Altra sconfitta al fotofinish per la Openjobmetis Varese che cede in casa per 84-85 contro la Dolomiti Energia Trentino. A risolvere una gara estremamente equilibrata, una magia di Hubb a 10’’ dalla sirena finale, con la preghiera finale di McDermott che non ha regalato la vittoria ad una Itelyum Arena bollente che, forse, meritava un finale diverso. I biancorossi torneranno in campo mercoledì per la secondo partita di FIBA Europe Cup; a Masnago arriverà Gottingen con palla a due alle ore 20:30. 

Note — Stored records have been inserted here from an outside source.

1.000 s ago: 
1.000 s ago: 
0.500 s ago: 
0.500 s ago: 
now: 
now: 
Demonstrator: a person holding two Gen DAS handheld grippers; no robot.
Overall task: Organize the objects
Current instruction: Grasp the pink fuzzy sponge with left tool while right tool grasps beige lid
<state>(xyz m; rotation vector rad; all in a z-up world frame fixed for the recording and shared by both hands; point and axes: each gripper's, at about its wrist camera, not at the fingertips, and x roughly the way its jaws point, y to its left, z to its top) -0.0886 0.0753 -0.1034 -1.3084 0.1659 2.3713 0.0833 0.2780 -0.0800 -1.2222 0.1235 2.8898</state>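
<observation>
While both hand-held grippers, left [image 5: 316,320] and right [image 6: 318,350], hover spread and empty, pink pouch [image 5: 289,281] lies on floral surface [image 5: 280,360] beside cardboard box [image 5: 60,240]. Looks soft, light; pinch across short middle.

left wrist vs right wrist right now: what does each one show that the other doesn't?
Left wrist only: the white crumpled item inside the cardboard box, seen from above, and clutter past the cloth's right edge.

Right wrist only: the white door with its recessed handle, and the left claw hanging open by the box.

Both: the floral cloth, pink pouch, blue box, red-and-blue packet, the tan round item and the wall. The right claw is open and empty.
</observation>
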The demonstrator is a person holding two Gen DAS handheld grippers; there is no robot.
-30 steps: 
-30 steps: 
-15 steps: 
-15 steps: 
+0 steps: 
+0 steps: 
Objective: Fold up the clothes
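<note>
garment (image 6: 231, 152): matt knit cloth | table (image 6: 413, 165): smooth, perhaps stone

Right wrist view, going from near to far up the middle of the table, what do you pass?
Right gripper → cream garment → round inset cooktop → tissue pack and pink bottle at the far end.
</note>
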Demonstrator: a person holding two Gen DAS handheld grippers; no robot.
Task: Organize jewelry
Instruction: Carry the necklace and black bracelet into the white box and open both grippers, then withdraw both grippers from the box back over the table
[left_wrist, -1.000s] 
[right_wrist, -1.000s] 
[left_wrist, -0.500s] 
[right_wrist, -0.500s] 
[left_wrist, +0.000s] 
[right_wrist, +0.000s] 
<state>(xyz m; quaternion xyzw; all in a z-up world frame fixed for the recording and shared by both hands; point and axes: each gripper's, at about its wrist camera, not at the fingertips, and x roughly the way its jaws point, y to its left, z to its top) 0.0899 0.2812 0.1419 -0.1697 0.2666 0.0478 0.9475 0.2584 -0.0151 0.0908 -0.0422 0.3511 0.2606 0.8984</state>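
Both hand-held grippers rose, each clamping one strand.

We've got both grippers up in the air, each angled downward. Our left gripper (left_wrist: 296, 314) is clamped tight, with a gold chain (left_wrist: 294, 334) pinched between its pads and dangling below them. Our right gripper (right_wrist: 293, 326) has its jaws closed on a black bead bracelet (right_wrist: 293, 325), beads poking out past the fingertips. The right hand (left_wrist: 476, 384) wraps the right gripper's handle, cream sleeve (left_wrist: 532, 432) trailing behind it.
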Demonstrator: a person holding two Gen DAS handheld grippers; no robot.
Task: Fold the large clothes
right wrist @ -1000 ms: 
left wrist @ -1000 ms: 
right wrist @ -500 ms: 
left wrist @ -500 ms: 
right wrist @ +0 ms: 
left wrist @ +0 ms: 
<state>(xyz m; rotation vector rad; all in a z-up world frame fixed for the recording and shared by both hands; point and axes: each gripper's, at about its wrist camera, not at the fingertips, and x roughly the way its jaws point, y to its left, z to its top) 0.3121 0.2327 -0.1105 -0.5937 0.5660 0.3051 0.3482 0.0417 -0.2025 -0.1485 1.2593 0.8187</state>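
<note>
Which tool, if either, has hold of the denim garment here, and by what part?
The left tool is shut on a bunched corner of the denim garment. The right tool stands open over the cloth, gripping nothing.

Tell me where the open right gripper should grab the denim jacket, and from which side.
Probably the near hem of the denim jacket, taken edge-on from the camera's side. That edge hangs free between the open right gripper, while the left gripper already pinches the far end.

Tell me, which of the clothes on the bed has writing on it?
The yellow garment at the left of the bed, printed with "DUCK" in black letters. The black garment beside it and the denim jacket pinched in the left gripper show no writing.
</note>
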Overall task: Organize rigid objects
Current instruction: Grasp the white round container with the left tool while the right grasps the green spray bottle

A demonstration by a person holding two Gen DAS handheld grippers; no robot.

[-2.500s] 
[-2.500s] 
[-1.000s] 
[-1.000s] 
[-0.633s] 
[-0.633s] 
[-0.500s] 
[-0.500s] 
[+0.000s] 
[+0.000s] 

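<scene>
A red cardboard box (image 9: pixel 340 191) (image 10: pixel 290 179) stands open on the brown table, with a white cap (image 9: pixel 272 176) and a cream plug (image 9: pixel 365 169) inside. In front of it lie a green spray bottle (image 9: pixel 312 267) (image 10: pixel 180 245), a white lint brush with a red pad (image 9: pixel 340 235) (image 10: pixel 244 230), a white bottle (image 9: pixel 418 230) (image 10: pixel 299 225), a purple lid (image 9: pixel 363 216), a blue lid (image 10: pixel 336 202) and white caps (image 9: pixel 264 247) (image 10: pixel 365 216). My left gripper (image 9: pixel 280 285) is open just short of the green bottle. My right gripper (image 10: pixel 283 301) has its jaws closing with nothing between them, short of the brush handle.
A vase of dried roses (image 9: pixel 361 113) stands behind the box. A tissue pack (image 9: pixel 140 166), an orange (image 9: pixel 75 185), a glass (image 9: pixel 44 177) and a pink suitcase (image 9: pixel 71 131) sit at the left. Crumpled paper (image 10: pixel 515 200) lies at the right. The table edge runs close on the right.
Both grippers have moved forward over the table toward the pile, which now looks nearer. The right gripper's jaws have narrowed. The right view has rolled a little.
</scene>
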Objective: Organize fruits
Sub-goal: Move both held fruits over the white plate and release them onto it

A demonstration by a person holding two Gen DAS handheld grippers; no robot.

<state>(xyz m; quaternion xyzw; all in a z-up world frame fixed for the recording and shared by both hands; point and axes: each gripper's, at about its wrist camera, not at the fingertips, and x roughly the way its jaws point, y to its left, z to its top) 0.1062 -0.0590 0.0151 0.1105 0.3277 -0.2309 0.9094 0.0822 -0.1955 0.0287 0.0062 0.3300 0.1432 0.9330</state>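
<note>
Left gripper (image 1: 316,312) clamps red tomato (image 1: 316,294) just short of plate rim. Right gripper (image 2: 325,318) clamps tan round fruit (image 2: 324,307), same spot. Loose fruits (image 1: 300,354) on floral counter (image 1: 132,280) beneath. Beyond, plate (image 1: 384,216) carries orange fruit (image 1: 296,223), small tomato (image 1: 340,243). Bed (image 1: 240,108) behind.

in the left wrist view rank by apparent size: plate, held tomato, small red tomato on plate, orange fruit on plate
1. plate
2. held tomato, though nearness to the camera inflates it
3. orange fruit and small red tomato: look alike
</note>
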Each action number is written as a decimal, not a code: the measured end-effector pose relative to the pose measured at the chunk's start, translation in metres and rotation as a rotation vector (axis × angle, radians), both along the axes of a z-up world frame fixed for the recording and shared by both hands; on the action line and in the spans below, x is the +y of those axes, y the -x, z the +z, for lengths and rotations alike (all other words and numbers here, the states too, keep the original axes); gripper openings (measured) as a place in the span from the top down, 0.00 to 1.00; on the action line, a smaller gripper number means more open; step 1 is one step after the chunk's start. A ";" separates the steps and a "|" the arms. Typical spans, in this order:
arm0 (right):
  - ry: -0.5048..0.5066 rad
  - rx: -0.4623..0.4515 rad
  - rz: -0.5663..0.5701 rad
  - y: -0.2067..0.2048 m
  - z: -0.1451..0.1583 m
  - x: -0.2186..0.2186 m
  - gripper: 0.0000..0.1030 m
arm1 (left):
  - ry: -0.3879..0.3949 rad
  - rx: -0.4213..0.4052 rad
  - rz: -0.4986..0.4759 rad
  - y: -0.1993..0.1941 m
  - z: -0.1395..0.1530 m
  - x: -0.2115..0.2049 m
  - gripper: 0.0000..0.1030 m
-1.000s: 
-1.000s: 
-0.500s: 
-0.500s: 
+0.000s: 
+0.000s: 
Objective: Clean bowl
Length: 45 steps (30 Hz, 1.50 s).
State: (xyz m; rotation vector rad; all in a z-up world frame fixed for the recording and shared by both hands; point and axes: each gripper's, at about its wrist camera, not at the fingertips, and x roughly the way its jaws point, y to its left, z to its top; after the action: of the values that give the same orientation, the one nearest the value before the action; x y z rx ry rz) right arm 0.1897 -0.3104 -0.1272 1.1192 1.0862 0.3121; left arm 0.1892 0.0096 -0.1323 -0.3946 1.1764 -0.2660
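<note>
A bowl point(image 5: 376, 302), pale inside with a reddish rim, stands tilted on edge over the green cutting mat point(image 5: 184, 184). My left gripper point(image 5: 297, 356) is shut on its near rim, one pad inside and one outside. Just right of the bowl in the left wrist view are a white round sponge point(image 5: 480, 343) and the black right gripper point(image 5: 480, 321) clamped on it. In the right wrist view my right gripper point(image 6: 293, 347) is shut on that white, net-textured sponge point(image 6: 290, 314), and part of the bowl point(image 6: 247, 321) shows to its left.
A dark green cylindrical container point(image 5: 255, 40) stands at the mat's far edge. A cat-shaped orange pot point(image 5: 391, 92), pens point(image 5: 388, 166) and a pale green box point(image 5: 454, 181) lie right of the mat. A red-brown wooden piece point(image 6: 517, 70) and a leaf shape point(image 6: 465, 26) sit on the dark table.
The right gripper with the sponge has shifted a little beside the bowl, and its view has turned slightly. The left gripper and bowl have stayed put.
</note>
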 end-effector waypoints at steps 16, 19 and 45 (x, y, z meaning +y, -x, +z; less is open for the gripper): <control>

Dopo un avvio equilibrato, Varese prova a prendere il largo con McDermott e Cauley-Stein (12-7), salvo poi subìre il rientro degli ospiti guidati da Biligha. Brown e Hanlan strappano ancora (23-16) costringendo coach Galbiati al timeout, anche se al rientro in campo è ancora la Openjobmetis a trovare la via del canestro fino al 28-17 del 10’.
L’avvio del secondo quarto premia nettamente Trento che, in un amen, recupera sul -2 (31-29) grazie a Grazulis. A fermare il gioco stavolta è coach Bialaszewski che non può evitare il successivo pareggio dei bianconeri, ma che sblocca i suoi (buon canestro di Brown su miracoloso assist di McDermott) che, al 20’, sono aventi di due punti: 44-42.

L’inizio di terza frazione è equilibrato e permette alla Openjobmetis di costruirsi un piccolo vantaggio dopo 3’ (51-47). Moretti allarga il gap con una bomba (59-51) che dà nuova fiducia ai suoi, anche se la Dolomiti Energia è brava e caparbia a rientrare con Alviti, la cui tripla vale il -2 (64-62), gap dimezzato al 30’: 67-66.
La Openjobmetis inizia gli ultimi 10’ del match con il fuoco negli occhi portandosi sul +8 con Moretti e McDermott. Galbiati chiama timeout e Trento torna sul -2 (79-77) e poi pareggia a quota 80 gelando la Itelyum Arena. Hanlan riporta i suoi in avanti, ma Hubb a 10’’ dalla fine trova la giocata che chiude il match sul definitivo 84-85.